## Task
What is wanted is every record, duplicated word for word.
------------------------------------------------
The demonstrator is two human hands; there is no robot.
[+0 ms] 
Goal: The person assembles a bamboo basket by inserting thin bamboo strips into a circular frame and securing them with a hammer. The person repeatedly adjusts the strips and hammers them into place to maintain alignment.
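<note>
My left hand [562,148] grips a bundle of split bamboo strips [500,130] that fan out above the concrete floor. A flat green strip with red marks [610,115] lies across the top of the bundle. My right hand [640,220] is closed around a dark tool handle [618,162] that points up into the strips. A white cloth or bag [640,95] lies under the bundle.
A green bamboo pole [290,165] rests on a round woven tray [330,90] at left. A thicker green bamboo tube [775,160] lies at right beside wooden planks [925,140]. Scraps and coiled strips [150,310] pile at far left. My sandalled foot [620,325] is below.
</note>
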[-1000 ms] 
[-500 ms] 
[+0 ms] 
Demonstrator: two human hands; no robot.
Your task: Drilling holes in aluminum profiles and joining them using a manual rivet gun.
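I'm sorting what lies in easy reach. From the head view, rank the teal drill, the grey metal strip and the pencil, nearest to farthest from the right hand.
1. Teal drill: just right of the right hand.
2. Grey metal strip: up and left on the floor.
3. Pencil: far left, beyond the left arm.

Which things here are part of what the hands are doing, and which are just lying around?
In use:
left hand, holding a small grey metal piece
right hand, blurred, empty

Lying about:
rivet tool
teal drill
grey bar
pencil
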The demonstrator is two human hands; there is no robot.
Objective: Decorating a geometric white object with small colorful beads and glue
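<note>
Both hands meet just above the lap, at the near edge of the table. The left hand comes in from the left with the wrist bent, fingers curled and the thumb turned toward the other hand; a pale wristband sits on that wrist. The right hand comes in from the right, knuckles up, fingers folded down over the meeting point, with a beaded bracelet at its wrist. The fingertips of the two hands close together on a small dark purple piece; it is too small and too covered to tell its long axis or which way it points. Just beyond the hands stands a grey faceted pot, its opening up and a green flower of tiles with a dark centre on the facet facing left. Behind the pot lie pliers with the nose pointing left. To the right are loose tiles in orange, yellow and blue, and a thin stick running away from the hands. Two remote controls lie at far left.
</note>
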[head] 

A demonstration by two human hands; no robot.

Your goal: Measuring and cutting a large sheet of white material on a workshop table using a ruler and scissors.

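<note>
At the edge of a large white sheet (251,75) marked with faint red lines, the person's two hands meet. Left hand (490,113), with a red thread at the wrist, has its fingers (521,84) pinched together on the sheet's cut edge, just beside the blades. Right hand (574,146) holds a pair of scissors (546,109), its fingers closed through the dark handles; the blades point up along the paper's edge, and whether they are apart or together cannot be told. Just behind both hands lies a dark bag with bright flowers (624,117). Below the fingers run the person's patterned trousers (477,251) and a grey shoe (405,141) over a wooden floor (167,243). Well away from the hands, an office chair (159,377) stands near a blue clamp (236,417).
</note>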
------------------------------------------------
## Answer for the task
The demonstrator is two human hands; there is no robot.
[+0 ms] 
Goal: The person assembles a bamboo basket by inserting thin bamboo strips into a circular frame and securing them with a hammer. The person repeatedly adjusts the strips and hammers them into place to maintain alignment.
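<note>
My left hand [562,148] grips a bundle of split bamboo strips [500,130] that fan out above the concrete floor. A flat green strip with red marks [610,115] lies across the top of the bundle. My right hand [640,220] is closed around a dark tool handle [618,162] that points up into the strips. A white cloth or bag [640,95] lies under the bundle.
A green bamboo pole [290,165] rests on a round woven tray [330,90] at left. A thicker green bamboo tube [775,160] lies at right beside wooden planks [925,140]. Scraps and coiled strips [150,310] pile at far left. My sandalled foot [620,325] is below.
</note>
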[-1000 ms] 
[-500 ms] 
[+0 ms] 
Demonstrator: two human hands; no robot.
Your task: Drilling holes in aluminum profiles and joining them using a manual rivet gun.
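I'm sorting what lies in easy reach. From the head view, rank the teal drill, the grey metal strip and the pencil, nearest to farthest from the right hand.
1. Teal drill: just right of the right hand.
2. Grey metal strip: up and left on the floor.
3. Pencil: far left, beyond the left arm.

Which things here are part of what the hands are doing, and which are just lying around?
In use:
left hand, holding a small grey metal piece
right hand, blurred, empty

Lying about:
rivet tool
teal drill
grey bar
pencil
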The demonstrator is two human hands; there is no robot.
Objective: Decorating a geometric white object with small colorful beads and glue
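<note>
Both hands meet just above the lap, at the near edge of the table. The left hand comes in from the left with the wrist bent, fingers curled and the thumb turned toward the other hand; a pale wristband sits on that wrist. The right hand comes in from the right, knuckles up, fingers folded down over the meeting point, with a beaded bracelet at its wrist. The fingertips of the two hands close together on a small dark purple piece; it is too small and too covered to tell its long axis or which way it points. Just beyond the hands stands a grey faceted pot, its opening up and a green flower of tiles with a dark centre on the facet facing left. Behind the pot lie pliers with the nose pointing left. To the right are loose tiles in orange, yellow and blue, and a thin stick running away from the hands. Two remote controls lie at far left.
</note>
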[head] 

A demonstration by two human hands; no robot.

Your goal: Measuring and cutting a large sheet of white material on a workshop table using a ruler and scissors.

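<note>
At the edge of a large white sheet (251,75) marked with faint red lines, the person's two hands meet. Left hand (490,113), with a red thread at the wrist, has its fingers (521,84) pinched together on the sheet's cut edge, just beside the blades. Right hand (574,146) holds a pair of scissors (546,109), its fingers closed through the dark handles; the blades point up along the paper's edge, and whether they are apart or together cannot be told. Just behind both hands lies a dark bag with bright flowers (624,117). Below the fingers run the person's patterned trousers (477,251) and a grey shoe (405,141) over a wooden floor (167,243). Well away from the hands, an office chair (159,377) stands near a blue clamp (236,417).
</note>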

The answer given is complete.